Recently, I had a chance to try a couple of the Baron Baking bagels, and they were excellent: deeply flavorful, with a shiny, well-blistered crust. More than with any other bagel I've had recently, I noticed that the crust had a nice snap to it — that the "skin" had a distinctly separate texture from the dense, chewy interior bread.
The other great thing about the bagels is that, as far as artisanal bread products go, these are a relative bargain: Saul's, for example, sells them for $1.25 each.
'Latin Freestyle' Cooking at Pop-Up
Empanada enthusiasts and arepa aficionados, take note: Bueno Eats, the latest dinner series to debut at the Gourmet Ghetto's pop-up-friendly Guerilla Cafe (1620 Shattuck Ave., Berkeley) launched this past Friday. Showcasing the self-styled "Latin Freestyle" cooking of chef Maria Esquivel, the pop-up will serve dinner from 7 p.m. to 10 p.m. every Friday through the end of July.
A relative newcomer to the local culinary scene, Esquivel has been cooking professionally for three years, and she has a day job as a cook at Old Oakland's Caffe 817. But she's long dreamed of opening her own place: a cute cafe with good coffee and excellent small bites. Her hope is that the Bueno Eats pop-ups will be a step in that direction.
Esquivel says her biggest culinary influences are from having grown up in a big Mexican family, but she also cites eight months she spent last year working in different kitchens in New York, where she was inspired by the diverse Latin-American food scene.

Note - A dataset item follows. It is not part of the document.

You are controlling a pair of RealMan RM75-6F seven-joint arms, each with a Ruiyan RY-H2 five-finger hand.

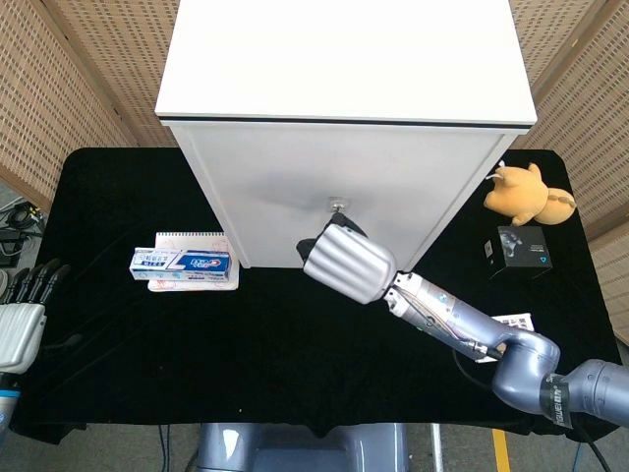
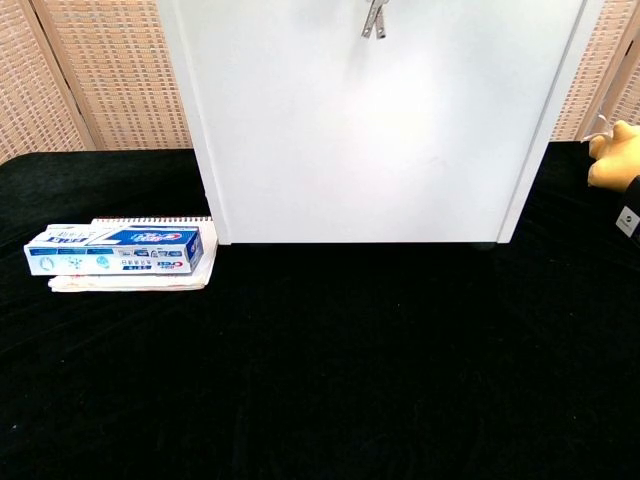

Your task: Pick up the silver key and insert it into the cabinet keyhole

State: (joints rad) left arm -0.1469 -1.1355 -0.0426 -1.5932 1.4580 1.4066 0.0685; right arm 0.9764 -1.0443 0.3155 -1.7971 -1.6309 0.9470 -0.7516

Her cooking philosophy — what she calls "Latin Freestyle" — consists of putting contemporary twists on familiar Latin-American dishes, often combining different culinary traditions. For instance, Esquivel's version of Colombian-style empanadas is spicier and more intensely flavored than the traditional version — a nod to Mexican flavors, she explained.
Other dishes at the Bueno Eats pop-up include crispy yucca arepas, duck confit tacos, a deconstructed chicken tamale, and dulce de leche cake.